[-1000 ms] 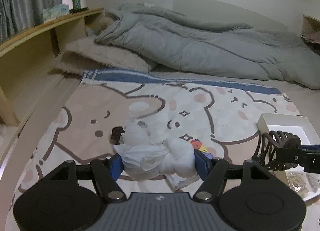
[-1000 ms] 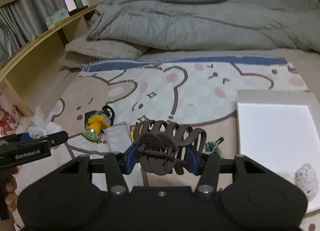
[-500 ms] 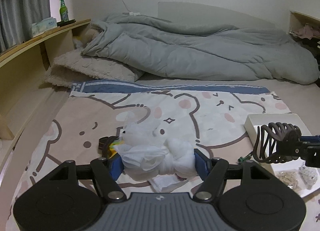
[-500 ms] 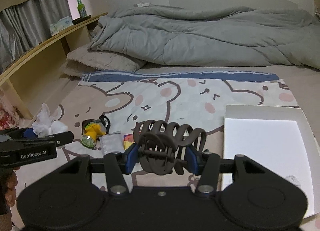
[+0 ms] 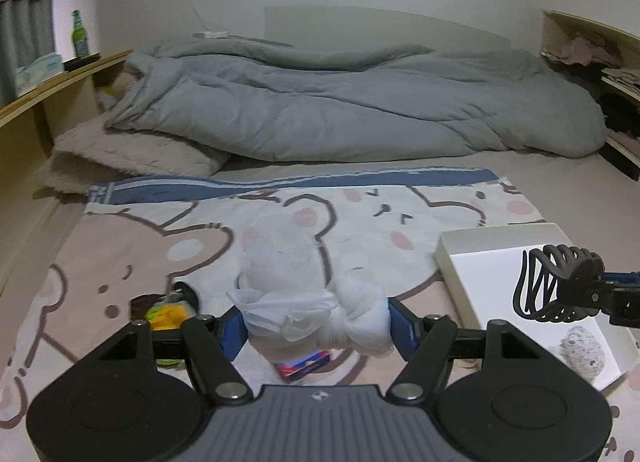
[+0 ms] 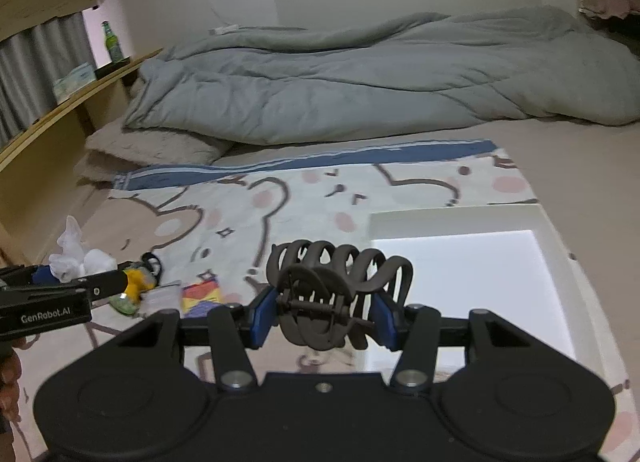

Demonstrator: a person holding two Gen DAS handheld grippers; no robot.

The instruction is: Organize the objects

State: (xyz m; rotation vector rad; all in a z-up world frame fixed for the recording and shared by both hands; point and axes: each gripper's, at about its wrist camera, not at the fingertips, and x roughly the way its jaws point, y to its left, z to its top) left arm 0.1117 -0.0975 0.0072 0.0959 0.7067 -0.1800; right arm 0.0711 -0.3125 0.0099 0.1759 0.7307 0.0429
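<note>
Left gripper is clamping a knotted white plastic bag; right gripper is clamping a dark brown claw hair clip, lower centre. Risk: the springy clip is twisting free short of the white shallow box.

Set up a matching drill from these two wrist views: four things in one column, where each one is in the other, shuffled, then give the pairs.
Things
1. brown hair claw clip
2. white knotted plastic bag
3. green glass bottle
4. white shallow box

Places
A. on the wooden shelf beside the bed
B. between the blue pads of the left gripper
C. lying on the bear-print blanket, right side
D. between the blue pads of the right gripper

Pairs: 1-D, 2-B, 3-A, 4-C
</note>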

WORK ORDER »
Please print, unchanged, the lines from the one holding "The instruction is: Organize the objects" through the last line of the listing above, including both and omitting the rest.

ANSWER FOR THIS EXERCISE »
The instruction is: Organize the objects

State: (xyz m; rotation vector rad; all in a z-up world frame fixed for the recording and shared by both hands; point and axes: each gripper's, at about its wrist camera, not at the fingertips, and x roughly the way its jaws point, y to its left, z to its top) left arm 0.1117 -0.0975 0.0072 0.0959 0.7067 -0.1800; right arm 0.0711 -0.3125 0.0099 0.1759 0.7307 0.0429
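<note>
Left gripper is clamping a knotted white plastic bag; right gripper is clamping a dark brown claw hair clip, lower centre. Risk: the springy clip is twisting free short of the white shallow box.

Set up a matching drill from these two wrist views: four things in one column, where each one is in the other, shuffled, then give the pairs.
Things
1. brown hair claw clip
2. white knotted plastic bag
3. green glass bottle
4. white shallow box

Places
A. on the wooden shelf beside the bed
B. between the blue pads of the left gripper
C. lying on the bear-print blanket, right side
D. between the blue pads of the right gripper

Pairs: 1-D, 2-B, 3-A, 4-C
</note>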

The exercise concludes with this answer.